The local construction industry is also influenced by the forces of globalisation and the construction sector has provided business opportunities for a number of multinational corporations (MNCs).

Globalisation however, generates an intense competition for labour and this has a profound effect on both developed and underdeveloped countries. Consequently, migrant workers have become a common sight on local construction projects.

The ILO identifies migrant workers as being particularly vulnerable to accidents and exploitation. These workers may not be aware of site safety and health issues.

Policies need to be adapted to take into account the greater risks to which migrant workers are exposed, such as language and cultural barriers, together with a lack of awareness of rights and irregular contracts.

When a risk assessment is formulated under Section 13A of the OSH Act, these factors should be considered.

Construction related Regulations and Code of Practice have been identified for development and several standards impacting on the industry are in the pipeline.

Specifically, the Construction (Design & Management) Regulations 2007 of the United Kingdom (UK) has been earmarked to be used as a working document to develop regulations and an associated Code of Practice for Trinidad and Tobago.

These Regulations came into force on April 6, 2007 in the UK and replaced the Construction (Design & Management) Regulations 1994.

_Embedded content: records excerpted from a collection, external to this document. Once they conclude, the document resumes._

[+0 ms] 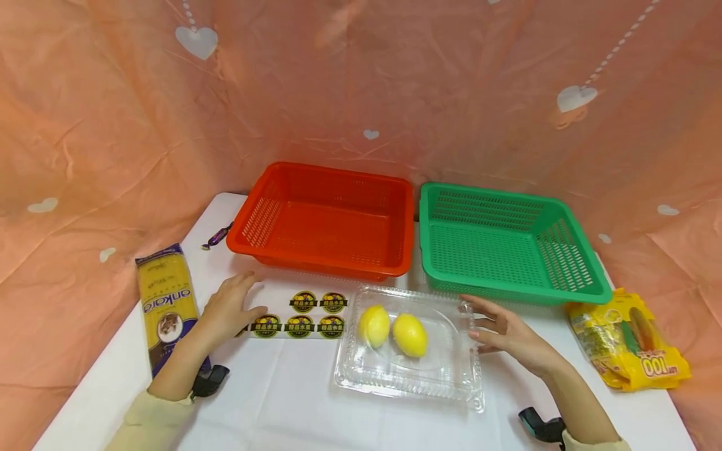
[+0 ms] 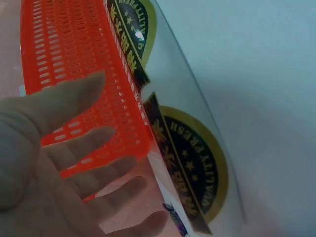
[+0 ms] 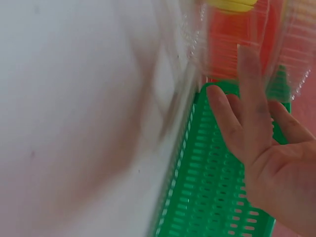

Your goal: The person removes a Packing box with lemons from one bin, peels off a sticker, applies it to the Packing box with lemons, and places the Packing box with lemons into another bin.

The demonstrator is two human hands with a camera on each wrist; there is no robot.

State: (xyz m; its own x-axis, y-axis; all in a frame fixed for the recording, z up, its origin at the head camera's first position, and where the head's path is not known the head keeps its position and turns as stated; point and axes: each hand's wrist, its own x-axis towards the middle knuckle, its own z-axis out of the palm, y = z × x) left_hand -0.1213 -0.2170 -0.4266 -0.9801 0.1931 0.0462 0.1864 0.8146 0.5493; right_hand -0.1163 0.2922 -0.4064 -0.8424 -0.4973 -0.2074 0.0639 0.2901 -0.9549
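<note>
Your left grip (image 1: 231, 310) spreads empty beside the stickers (image 1: 299, 326). Your right grip (image 1: 514, 335), loosely open and pinching nothing, is at the clear box (image 1: 445, 351).

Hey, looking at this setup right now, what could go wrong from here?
The two lemons sit toward the left side of the clear container, so they might roll if the right hand, at its right edge, tips it.

The left hand is by the sticker sheet, so a careless sweep might shift or crease it.

The yellow packet lies at the table's right edge, so a bump might knock it off.
</note>
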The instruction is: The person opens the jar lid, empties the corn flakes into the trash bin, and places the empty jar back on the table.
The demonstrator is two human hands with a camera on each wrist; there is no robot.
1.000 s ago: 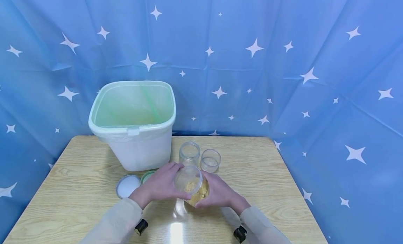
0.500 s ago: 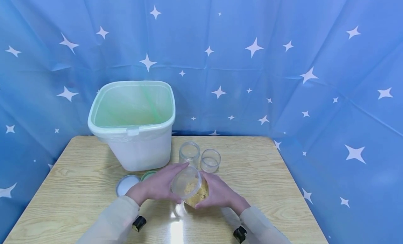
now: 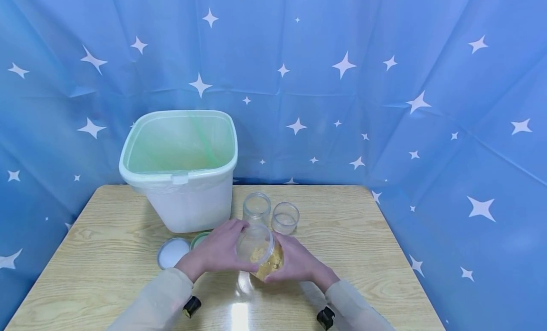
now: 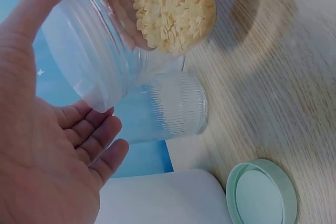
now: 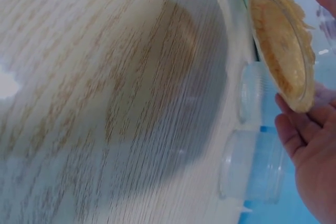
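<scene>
A clear jar (image 3: 275, 248) of pale yellow flakes (image 4: 176, 11) is tilted above the table, its lidded end toward the left. My left hand (image 3: 220, 249) grips the translucent lid (image 4: 79, 43) at the jar's mouth, thumb on one side and fingers at the opposite edge. Around the body of the jar, near its base, my right hand (image 3: 297, 260) holds on with thumb and fingers apart. In the right wrist view the jar's round bottom (image 5: 283, 45) faces the camera, flakes showing through it.
Two clear open jars, a taller one (image 3: 256, 205) and a shorter one (image 3: 285, 217), stand just behind the hands. A white bin (image 3: 192, 203) with a green liner stands back left. White (image 3: 173, 252) and green (image 4: 260, 195) lids lie before it.
My left hand shifted slightly left and down at the lid, then came back up and right to about its first position. The right hand and the jar's body stayed nearly still.
</scene>
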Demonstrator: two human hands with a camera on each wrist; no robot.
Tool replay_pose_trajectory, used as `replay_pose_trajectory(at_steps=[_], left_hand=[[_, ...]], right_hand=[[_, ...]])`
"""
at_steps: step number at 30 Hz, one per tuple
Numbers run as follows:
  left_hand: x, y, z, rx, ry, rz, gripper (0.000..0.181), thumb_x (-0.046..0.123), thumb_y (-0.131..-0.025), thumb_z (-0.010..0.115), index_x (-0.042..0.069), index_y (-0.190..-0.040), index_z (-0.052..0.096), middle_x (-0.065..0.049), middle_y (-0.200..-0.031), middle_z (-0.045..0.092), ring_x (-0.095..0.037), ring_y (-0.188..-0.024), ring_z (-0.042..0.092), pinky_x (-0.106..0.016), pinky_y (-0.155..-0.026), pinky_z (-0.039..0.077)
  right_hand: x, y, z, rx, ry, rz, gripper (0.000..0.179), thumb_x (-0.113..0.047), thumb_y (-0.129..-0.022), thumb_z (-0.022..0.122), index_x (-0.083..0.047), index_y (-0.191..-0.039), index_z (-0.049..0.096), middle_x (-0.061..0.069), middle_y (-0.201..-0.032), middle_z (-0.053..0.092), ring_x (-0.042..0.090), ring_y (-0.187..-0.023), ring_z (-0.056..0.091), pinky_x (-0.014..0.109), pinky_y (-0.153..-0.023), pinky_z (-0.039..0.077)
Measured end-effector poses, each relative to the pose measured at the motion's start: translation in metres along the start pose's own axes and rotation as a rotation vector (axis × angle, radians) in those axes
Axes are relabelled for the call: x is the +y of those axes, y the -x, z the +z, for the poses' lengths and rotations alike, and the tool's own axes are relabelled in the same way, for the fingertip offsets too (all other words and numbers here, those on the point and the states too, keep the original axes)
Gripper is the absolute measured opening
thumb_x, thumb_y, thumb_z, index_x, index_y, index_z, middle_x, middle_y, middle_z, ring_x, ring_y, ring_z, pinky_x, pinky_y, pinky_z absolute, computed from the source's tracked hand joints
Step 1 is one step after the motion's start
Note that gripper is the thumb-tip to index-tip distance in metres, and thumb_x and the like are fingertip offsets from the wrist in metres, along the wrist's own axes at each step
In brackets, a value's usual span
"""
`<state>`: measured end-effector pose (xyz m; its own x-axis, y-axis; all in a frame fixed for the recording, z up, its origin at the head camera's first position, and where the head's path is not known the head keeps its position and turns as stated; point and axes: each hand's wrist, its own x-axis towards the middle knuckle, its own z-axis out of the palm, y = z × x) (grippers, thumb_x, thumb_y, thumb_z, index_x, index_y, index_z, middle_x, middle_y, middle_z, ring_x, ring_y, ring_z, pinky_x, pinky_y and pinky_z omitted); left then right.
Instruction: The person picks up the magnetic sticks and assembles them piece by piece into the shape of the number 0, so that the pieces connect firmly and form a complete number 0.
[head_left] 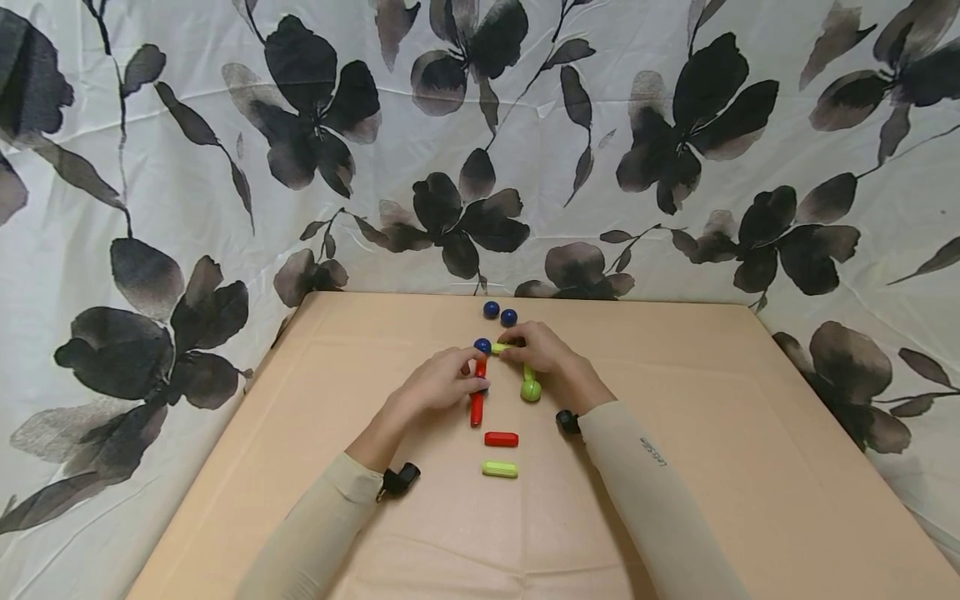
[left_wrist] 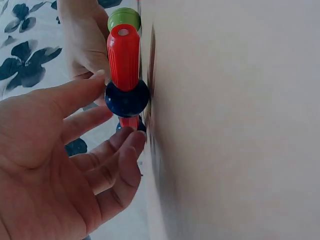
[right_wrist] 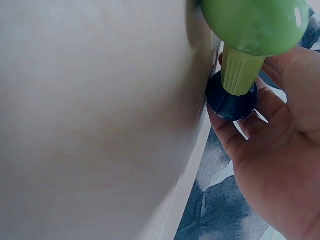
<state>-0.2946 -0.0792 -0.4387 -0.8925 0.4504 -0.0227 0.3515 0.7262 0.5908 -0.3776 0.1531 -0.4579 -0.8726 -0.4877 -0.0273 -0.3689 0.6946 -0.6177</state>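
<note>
Blue and green balls joined by red and yellow-green sticks form a ball-and-stick toy frame low over the table. My left hand holds its left side, thumb at a blue ball between two red sticks, fingers curled by the farther one. My right hand grips the far right corner, fingers around another blue ball. From that corner a yellow-green stick runs toward me to a green ball. Another yellow-green stick reaches left to the far-left blue ball.
Two loose blue balls lie near the table's far edge. Closer to me lie a loose red stick and a yellow-green stick. Behind the tan table hangs a white floral cloth.
</note>
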Motion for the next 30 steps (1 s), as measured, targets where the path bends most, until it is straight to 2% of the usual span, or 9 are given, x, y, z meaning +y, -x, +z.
replay_pose_trajectory(at_steps=[4, 7, 13, 18, 21, 24, 27, 30], left_hand=[[-0.007, -0.005, 0.002, -0.059, 0.038, 0.044, 0.034, 0.032, -0.101, 0.070, 0.012, -0.129, 0.068, -0.004, -0.092, 0.068, -0.017, -0.077, 0.061, -0.031, -0.070, 0.049], [-0.011, -0.007, 0.003, -0.076, 0.055, 0.075, 0.030, 0.031, -0.102, 0.069, 0.013, -0.126, 0.070, -0.002, -0.093, 0.068, -0.015, -0.077, 0.061, -0.029, -0.070, 0.048], [-0.015, -0.009, 0.005, -0.100, 0.084, 0.092, 0.028, 0.029, -0.104, 0.066, 0.011, -0.126, 0.069, -0.002, -0.094, 0.068, -0.014, -0.075, 0.062, -0.029, -0.070, 0.050], [-0.016, -0.010, 0.005, -0.111, 0.087, 0.104, 0.029, 0.029, -0.105, 0.064, 0.010, -0.127, 0.067, -0.003, -0.094, 0.068, -0.013, -0.074, 0.062, -0.030, -0.072, 0.050], [-0.016, -0.009, 0.004, -0.119, 0.090, 0.104, 0.029, 0.029, -0.105, 0.064, 0.010, -0.127, 0.067, -0.003, -0.094, 0.068, -0.013, -0.074, 0.061, -0.030, -0.072, 0.050], [-0.016, -0.010, 0.004, -0.124, 0.101, 0.097, 0.029, 0.029, -0.105, 0.064, 0.010, -0.127, 0.067, -0.003, -0.095, 0.067, -0.013, -0.074, 0.061, -0.029, -0.072, 0.050], [-0.017, -0.010, 0.005, -0.128, 0.119, 0.089, 0.030, 0.030, -0.105, 0.064, 0.010, -0.128, 0.066, -0.004, -0.095, 0.067, -0.014, -0.072, 0.062, -0.029, -0.071, 0.050], [-0.019, -0.010, 0.005, -0.134, 0.131, 0.080, 0.031, 0.031, -0.105, 0.064, 0.011, -0.129, 0.066, -0.005, -0.096, 0.067, -0.016, -0.072, 0.064, -0.029, -0.071, 0.051]], right_hand=[[-0.001, 0.000, 0.000, -0.008, -0.012, 0.003, 0.026, -0.021, -0.099, 0.073, -0.012, -0.123, 0.076, 0.005, -0.117, 0.072, 0.024, -0.103, 0.058, 0.040, -0.097, 0.048], [0.001, -0.001, -0.001, -0.008, -0.018, 0.006, 0.026, -0.022, -0.099, 0.073, -0.012, -0.123, 0.076, 0.005, -0.117, 0.072, 0.024, -0.104, 0.058, 0.040, -0.097, 0.049], [0.004, -0.001, -0.002, 0.021, -0.060, 0.016, 0.031, -0.024, -0.099, 0.073, -0.008, -0.125, 0.074, 0.006, -0.107, 0.072, 0.021, -0.093, 0.062, 0.032, -0.081, 0.052], [0.004, -0.003, -0.004, 0.103, -0.039, 0.037, 0.028, -0.024, -0.101, 0.070, -0.007, -0.123, 0.074, 0.008, -0.106, 0.071, 0.021, -0.090, 0.063, 0.031, -0.078, 0.052], [0.002, -0.006, -0.006, 0.181, -0.001, 0.057, 0.028, -0.022, -0.102, 0.068, -0.006, -0.125, 0.073, 0.011, -0.115, 0.068, 0.025, -0.095, 0.061, 0.036, -0.082, 0.053], [0.002, -0.009, -0.007, 0.233, 0.012, 0.074, 0.034, -0.019, -0.103, 0.067, -0.007, -0.134, 0.068, 0.015, -0.133, 0.060, 0.029, -0.104, 0.061, 0.043, -0.090, 0.054], [0.004, -0.015, -0.006, 0.247, 0.019, 0.096, 0.042, -0.018, -0.103, 0.066, -0.010, -0.144, 0.060, 0.015, -0.149, 0.050, 0.033, -0.120, 0.058, 0.050, -0.106, 0.050], [0.006, -0.021, -0.005, 0.225, 0.040, 0.101, 0.048, -0.018, -0.104, 0.063, -0.011, -0.151, 0.054, 0.016, -0.158, 0.043, 0.037, -0.140, 0.048, 0.054, -0.119, 0.038]])
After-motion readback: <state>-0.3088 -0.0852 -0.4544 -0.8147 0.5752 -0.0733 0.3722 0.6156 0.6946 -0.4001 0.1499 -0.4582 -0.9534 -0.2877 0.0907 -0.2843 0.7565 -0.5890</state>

The main purpose of these regulations is to integrate safety and health into the management of the project, from the design concept onwards.

Significant progress has also been made with the formulation of standards for this industry.

The final draft of the Trinidad and Tobago Bureau of Standards (TTBS) compulsory standard for Contractor Safety Management has been prepared. This standard will serve as a guide for contractors wishing to trade their services in Trinidad and Tobago.

Additionally it is envisioned that the enforcement of the elements and criteria of this standard will be executed by the clients that seek the services of contractors, and further, refuse entry to their sites if they do not conform to these requirements.

In order to effectively regulate this industry however, the OSH Agency must be aware of all worksites that are required to be identified under Section 63 of the OSH Act. Building operations and works of engineering construction, which are likely to extend beyond a period of six weeks, are notifiable. That is, a written notice of such operation must be served on the Chief Inspector by the person undertaking the operations or works no later than seven days after the beginning of such project. The prescribed forms are available at the OSH Agency or can be downloaded from the OSHA website at www.ttosha.com. In conclusion, promoting safety on construction sites is a shared responsibility among regulators, clients, designers, engineers, contractors and subcontractors.

Some contractors have taken the initiative to join hands with the OSH Agency in their efforts to achieve higher site safety and health standards. It is desirable to inculcate a positive safety culture within this industry and indeed all industrial sectors to drive for sustained improvement; this is becoming increasingly important especially against a background of rapid and complex advancement in technology and rapidly changing working conditions and work processes. Occupational safety and health culture management in our local construction industry presents a significant challenge to some organisations. However an improved OSH culture in Trinidad and Tobago would entail a decreased likelihood of injuries and fatalities.